Baca juga: Penemuan Arkeologi Berusia 4.000 Tahun di Mesir |
Orang-orang Chancay “seperti House Frey dari ‘Game of Thrones’,” kata Szremski kepada Live Science melalui email, “karena mereka menunggu konflik Chimu-Inka [sekitar tahun 1470] hingga mereka dapat melihat siapa yang lebih diuntungkan dan bergabung dengan pihak yang menang.”
Szremski mengatakan hanya sedikit yang diketahui tentang organisasi sosial budaya Chancay. Hal ini membuat penelitian menarik dan penting.
“Di banyak masyarakat, tato digunakan untuk menandai orang-orang dengan status khusus,” katanya, jadi "dengan memahami lebih baik seperti apa tato Chancay itu, kita bisa mulai mencari pola yang dapat membantu kita mengidentifikasi berbagai jenis, kelas, atau status orang.”
Namun, Aaron Deter-Wolf, seorang ahli tato kuno di Divisi Arkeologi Tennessee yang tidak terlibat dalam penelitian ini, tidak yakin teknik LSF berguna. Deter-Wolf mengatakan kepada Live Science dalam sebuah email bahwa penulis penelitian gagal memasukkan rincian penting tentang teknik LSF dan tidak menjelaskan mengapa teknik ini lebih baik ketimbang teknik yang saat ini digunakan, seperti pencitraan inframerah atau multispektral beresolusi tinggi.

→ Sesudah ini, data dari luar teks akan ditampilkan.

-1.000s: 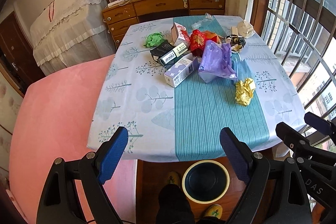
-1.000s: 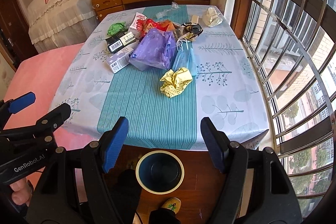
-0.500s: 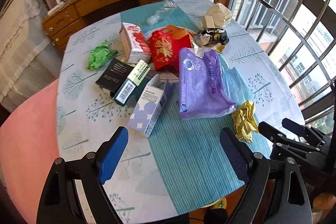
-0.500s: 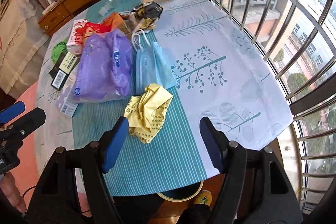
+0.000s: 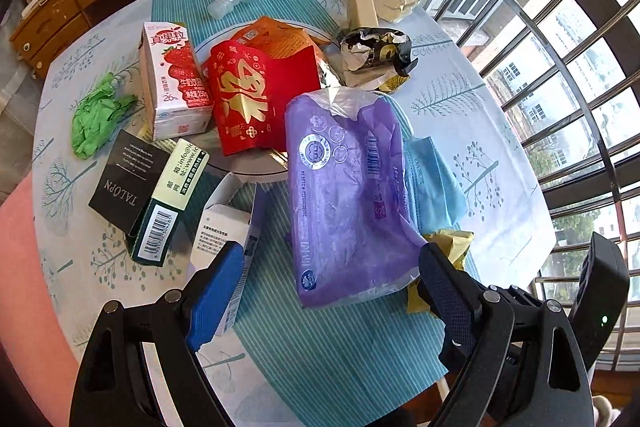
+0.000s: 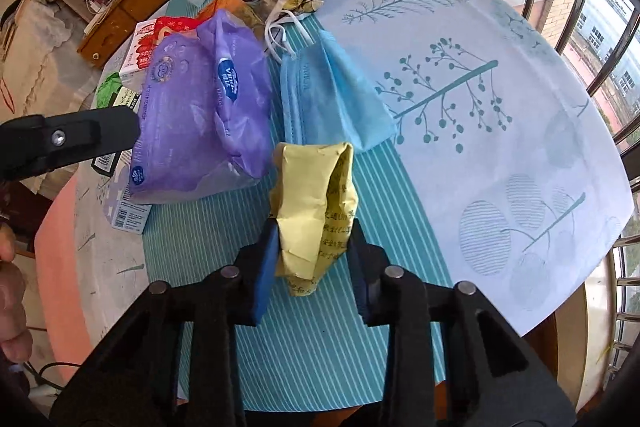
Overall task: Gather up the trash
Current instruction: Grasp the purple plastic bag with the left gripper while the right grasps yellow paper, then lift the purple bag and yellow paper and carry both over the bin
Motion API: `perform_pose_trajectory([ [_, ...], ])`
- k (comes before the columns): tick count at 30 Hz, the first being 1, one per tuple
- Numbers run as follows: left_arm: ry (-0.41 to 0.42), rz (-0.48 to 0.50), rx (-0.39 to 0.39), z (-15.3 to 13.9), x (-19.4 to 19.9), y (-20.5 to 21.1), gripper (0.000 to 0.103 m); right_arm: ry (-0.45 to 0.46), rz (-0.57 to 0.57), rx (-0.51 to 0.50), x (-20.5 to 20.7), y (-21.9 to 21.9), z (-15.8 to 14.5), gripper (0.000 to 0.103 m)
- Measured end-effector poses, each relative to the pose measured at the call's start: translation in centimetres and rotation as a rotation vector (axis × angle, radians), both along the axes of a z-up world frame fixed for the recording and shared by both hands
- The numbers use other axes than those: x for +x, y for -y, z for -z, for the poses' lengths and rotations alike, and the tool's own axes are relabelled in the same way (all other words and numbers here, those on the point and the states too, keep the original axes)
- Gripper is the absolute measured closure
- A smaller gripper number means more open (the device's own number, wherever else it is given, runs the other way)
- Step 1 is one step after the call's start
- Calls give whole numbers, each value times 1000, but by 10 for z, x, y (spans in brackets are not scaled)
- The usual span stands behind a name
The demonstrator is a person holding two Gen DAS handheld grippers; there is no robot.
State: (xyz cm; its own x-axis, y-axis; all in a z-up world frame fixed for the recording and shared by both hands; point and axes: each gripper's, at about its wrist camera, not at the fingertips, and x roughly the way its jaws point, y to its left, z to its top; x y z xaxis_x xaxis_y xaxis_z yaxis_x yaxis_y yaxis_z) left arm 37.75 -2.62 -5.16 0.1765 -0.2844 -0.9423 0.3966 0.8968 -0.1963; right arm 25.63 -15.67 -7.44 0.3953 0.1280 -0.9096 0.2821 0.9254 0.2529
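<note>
Near table edge (image 6: 560, 315), right tool (image 6: 312, 251) closing on yellow paper (image 6: 316, 195)

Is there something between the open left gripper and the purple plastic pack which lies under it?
Nothing visible. The left gripper is open above the near end of the purple plastic pack, with only air between.

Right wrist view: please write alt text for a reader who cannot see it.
The right gripper is closing its blue-padded fingers on a crumpled yellow paper above a teal striped tablecloth. Behind lie a purple plastic tissue pack and a blue face mask.
</note>
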Motion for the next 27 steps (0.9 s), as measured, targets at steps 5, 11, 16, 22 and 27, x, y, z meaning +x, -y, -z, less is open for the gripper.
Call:
perform_pose_trajectory([
  [5,-34,-4,4,7,15,11,12,16,64,-22,-3,11,-9,81],
  [11,-88,-39,-18,11,30,24,12,32,164,-16,-12,42,-19,81],
  [16,-103,-50,4,19,41,43,12,38,183,-13,-16,48,-22,81],
  [22,-103,-52,95,38,49,57,12,32,194,4,-23,44,-20,81],
  [27,-123,-38,160,54,48,64,25,16,196,5,-30,38,-17,81],
])
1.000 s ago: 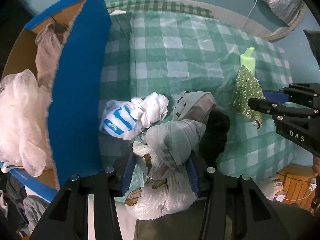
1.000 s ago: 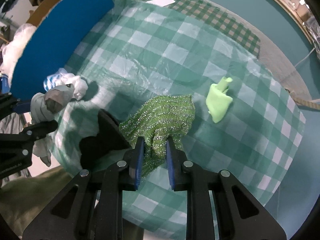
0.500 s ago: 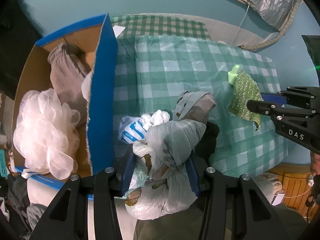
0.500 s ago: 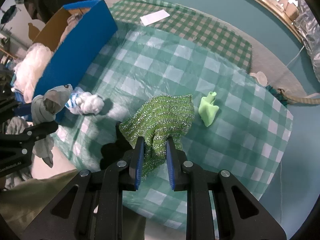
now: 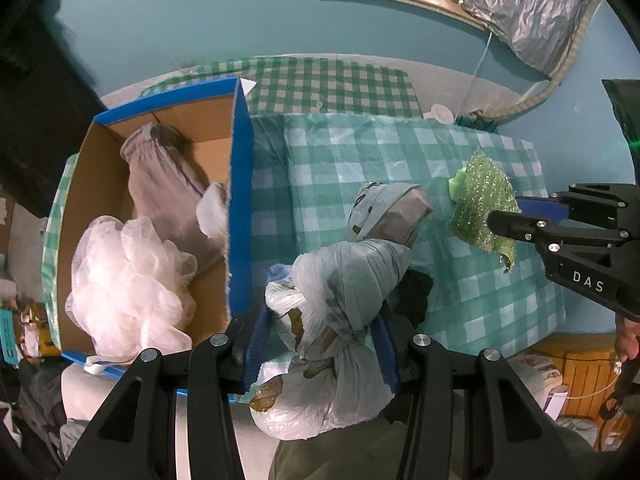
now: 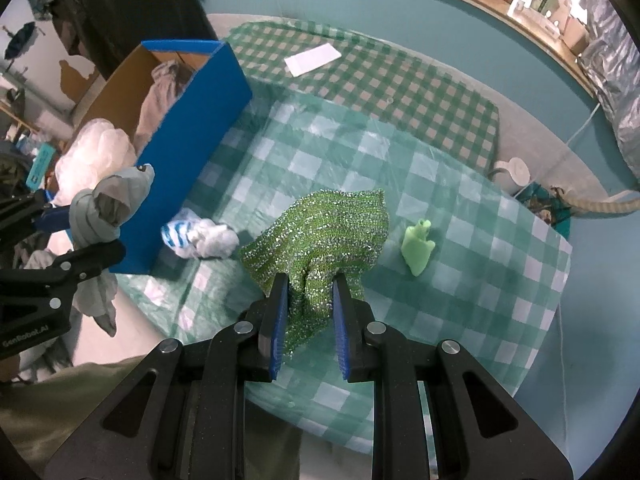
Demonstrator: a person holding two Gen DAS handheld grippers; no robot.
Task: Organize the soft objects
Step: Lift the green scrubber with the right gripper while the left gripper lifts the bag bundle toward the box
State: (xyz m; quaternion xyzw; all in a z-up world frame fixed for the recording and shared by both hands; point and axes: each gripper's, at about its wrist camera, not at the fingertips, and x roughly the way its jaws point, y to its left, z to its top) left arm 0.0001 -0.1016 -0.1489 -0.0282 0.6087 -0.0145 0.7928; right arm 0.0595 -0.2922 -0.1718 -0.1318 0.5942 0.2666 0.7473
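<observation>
Left gripper [image 5: 320, 340] is clamped on a knotted plastic bag bundle [image 5: 344, 280] whose long axis runs near-to-far, while right gripper [image 6: 308, 300] pinches a sparkly green cloth [image 6: 324, 232].

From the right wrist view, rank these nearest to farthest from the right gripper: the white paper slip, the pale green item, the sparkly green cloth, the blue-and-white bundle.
1. sparkly green cloth: pinched in the right gripper.
2. pale green item: on the tablecloth, just right of the cloth.
3. blue-and-white bundle: left, by the blue box; fairly close to the previous, but looks farther.
4. white paper slip: far end of the table.
</observation>
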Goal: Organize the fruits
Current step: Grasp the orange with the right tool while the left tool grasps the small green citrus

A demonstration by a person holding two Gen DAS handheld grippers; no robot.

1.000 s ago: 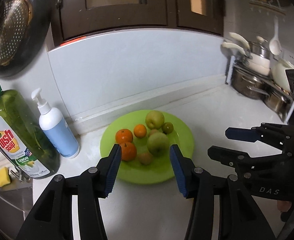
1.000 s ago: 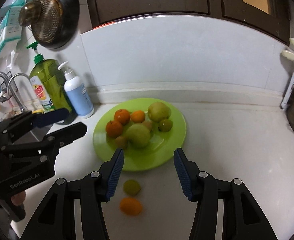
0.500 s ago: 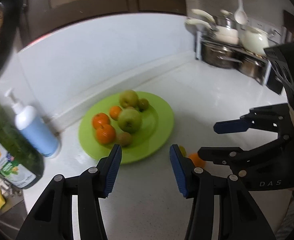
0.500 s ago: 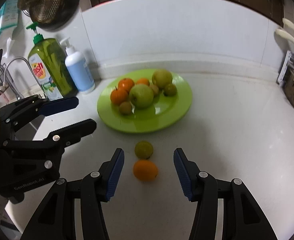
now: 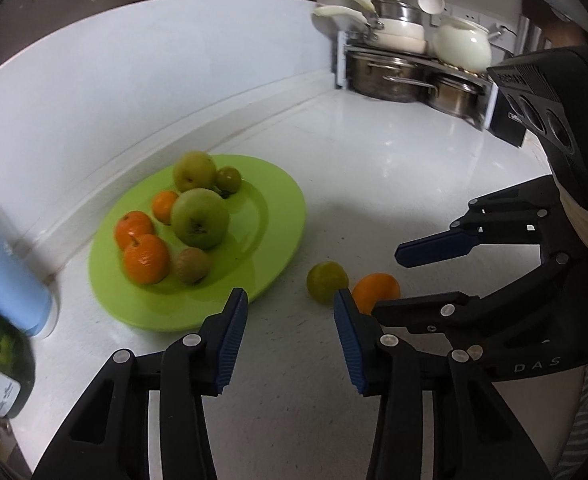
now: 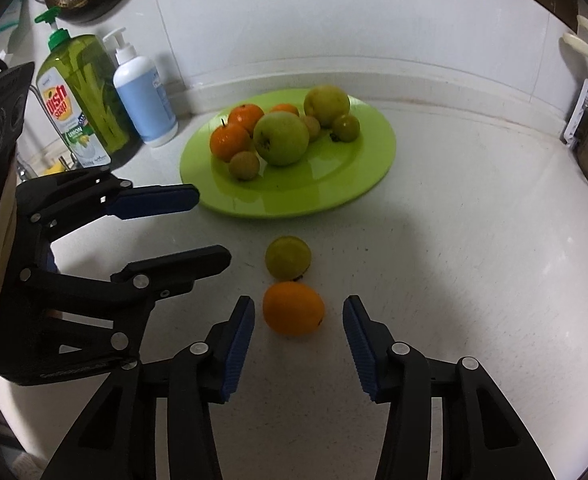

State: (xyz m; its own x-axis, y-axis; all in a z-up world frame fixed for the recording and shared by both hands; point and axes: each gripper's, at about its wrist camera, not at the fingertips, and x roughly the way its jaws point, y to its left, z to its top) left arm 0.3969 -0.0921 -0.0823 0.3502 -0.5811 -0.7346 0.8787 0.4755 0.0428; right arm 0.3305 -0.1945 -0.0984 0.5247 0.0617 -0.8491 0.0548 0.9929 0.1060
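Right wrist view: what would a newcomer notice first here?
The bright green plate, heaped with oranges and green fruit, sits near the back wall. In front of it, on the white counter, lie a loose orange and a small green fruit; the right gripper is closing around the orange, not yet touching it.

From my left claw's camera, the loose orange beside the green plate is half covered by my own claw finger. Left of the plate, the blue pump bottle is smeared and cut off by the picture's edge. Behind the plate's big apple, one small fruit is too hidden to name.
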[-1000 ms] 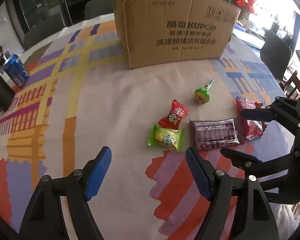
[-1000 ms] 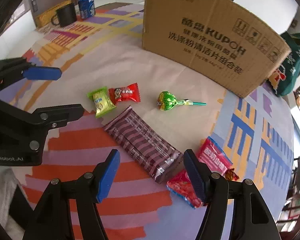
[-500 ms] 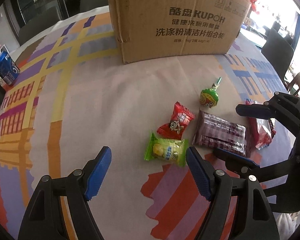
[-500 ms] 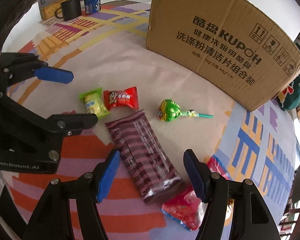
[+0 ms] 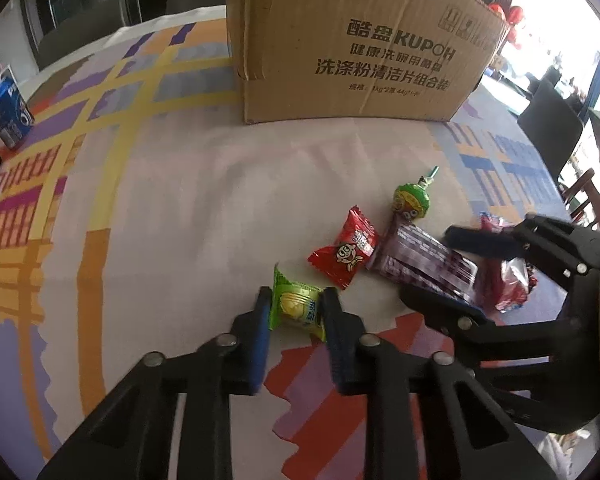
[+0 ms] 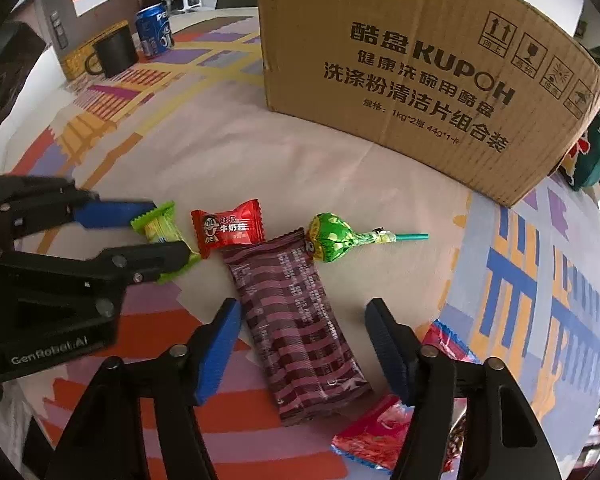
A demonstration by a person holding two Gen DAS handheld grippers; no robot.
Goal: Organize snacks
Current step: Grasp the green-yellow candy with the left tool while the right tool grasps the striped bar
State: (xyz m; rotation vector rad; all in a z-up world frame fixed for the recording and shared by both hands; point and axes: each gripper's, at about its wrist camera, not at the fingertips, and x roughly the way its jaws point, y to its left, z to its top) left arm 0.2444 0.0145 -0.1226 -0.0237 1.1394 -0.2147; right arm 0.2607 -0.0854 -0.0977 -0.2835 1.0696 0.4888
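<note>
On the patterned tablecloth (image 5: pixel 172 184), our left gripper (image 5: pixel 296 308) is clenched around a green-wrapped candy (image 5: pixel 296 309), just beside a red milk candy (image 5: pixel 346 254). Our right gripper (image 6: pixel 302 336) is released, its blue pads either side of a purple wafer bar (image 6: pixel 296 320). A green lollipop (image 6: pixel 332 236) lies before the cardboard box (image 6: pixel 416 72).

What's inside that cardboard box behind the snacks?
Only the cardboard box's printed outer wall shows in both views. Its top opening lies above the frames, so its contents cannot be seen.
</note>
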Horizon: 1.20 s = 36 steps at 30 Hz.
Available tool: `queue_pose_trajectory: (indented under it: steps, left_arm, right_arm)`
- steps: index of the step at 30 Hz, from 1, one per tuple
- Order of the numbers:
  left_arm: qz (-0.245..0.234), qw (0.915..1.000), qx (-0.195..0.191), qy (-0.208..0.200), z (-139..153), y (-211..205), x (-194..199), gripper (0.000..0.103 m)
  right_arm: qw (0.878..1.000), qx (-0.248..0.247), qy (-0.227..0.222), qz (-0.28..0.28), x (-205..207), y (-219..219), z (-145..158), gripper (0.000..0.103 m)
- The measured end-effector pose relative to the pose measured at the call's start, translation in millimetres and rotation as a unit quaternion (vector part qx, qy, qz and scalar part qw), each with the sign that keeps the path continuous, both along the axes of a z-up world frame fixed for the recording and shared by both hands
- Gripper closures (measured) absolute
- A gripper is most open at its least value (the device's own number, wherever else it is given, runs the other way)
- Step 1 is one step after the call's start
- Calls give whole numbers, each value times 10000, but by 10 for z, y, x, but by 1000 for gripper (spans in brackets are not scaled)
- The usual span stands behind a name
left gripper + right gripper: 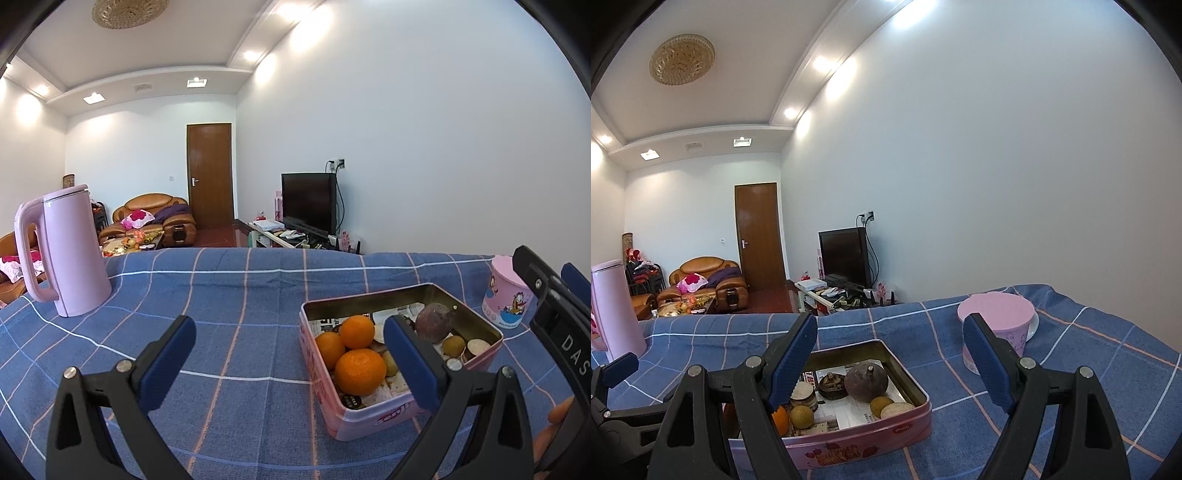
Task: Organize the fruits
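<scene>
While both grippers' fingers gape empty, tin w/ oranges runs lengthwise — away from cam.

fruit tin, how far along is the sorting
Already done, by the look of it: three oranges, a dark purple fruit and small brownish fruits lie in the pink tin. In hand: nothing; the left gripper and right gripper are both open and empty. Left: no loose fruit shows on the blue checked cloth, so little seems to remain, though the views may not cover everything.
</scene>
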<state>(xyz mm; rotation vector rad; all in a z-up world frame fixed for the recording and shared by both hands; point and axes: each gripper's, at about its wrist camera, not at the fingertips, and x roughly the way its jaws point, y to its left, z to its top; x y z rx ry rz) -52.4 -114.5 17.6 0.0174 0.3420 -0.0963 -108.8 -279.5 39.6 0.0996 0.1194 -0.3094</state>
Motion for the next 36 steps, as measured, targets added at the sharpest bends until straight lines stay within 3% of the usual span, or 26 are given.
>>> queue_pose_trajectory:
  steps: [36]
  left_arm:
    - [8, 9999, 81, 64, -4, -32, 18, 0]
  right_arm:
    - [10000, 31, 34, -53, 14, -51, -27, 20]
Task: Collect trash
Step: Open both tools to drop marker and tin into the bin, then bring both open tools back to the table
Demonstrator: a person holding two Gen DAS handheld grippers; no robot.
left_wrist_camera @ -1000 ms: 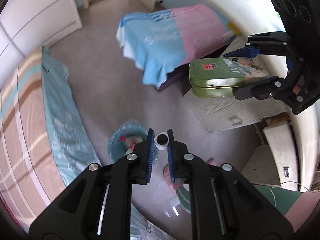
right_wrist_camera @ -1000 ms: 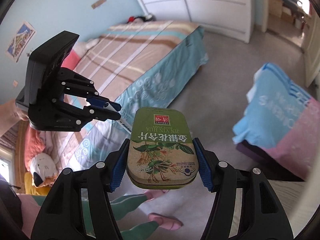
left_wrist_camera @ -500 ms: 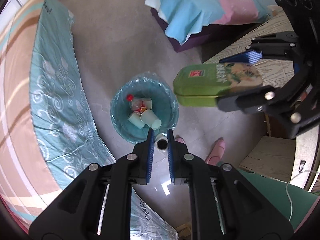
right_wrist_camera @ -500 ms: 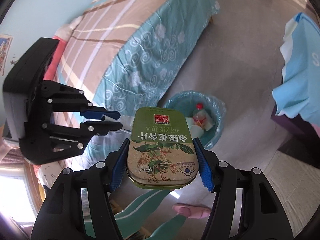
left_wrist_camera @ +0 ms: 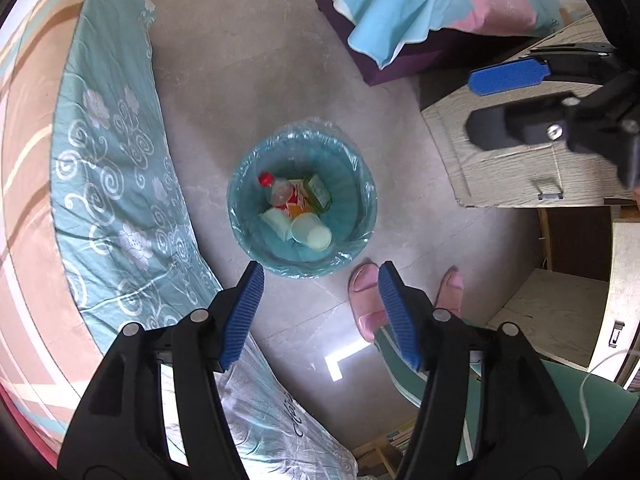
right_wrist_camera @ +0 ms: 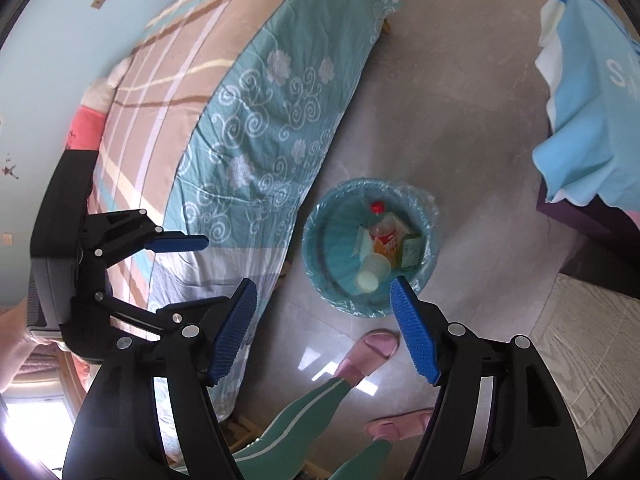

Selain itu, Deter-Wolf mempermasalahkan kesimpulan penulis bahwa dua tato yang diilustrasikan dalam penelitian mereka dibuat dengan metode tusuk, di mana setiap titik tinta ditempatkan dengan tangan.
Sebaliknya, dia mencatat tato tersebut dibuat dengan menorehkan garis-garis paralel pendek pada kulit, dengan pigmen yang digosokkan dari permukaan.
Deter-Wolf “kecewa” dengan kesalahan yang ia catat dalam makalah tersebut dan menyarankan penelitian ini “tidak memberikan kontribusi yang signifikan terhadap pemahaman saat ini tentang praktik budaya Andes kuno.”
Meskipun penelitian yang dipublikasikan tidak merinci secara pasti mumi mana dari koleksi Museum Arkeologi Arturo Ruiz Estrada di Peru yang dianalisis, Szremski menunjukkan ada nilai luar biasa dalam menilai kembali koleksi museum dengan menggunakan teknik baru seperti LSF.
“Meskipun kita masih belum tahu apa arti dari tato-tato ini, namun sifatnya yang rumit memberi tahu kita bahwa suku Chancay memiliki seniman tato!” Kata Szremski. “Ini bukanlah sesuatu yang bisa dilakukan oleh sembarang orang.”
Pencitraan LSF “memiliki potensi untuk mengungkap tonggak-tonggak yang sama dalam perkembangan artistik manusia melalui studi tentang tato kuno lainnya,” tulis Pittman dan rekan-rekannya dalam penelitian tersebut, “termasuk evolusi metode tato.”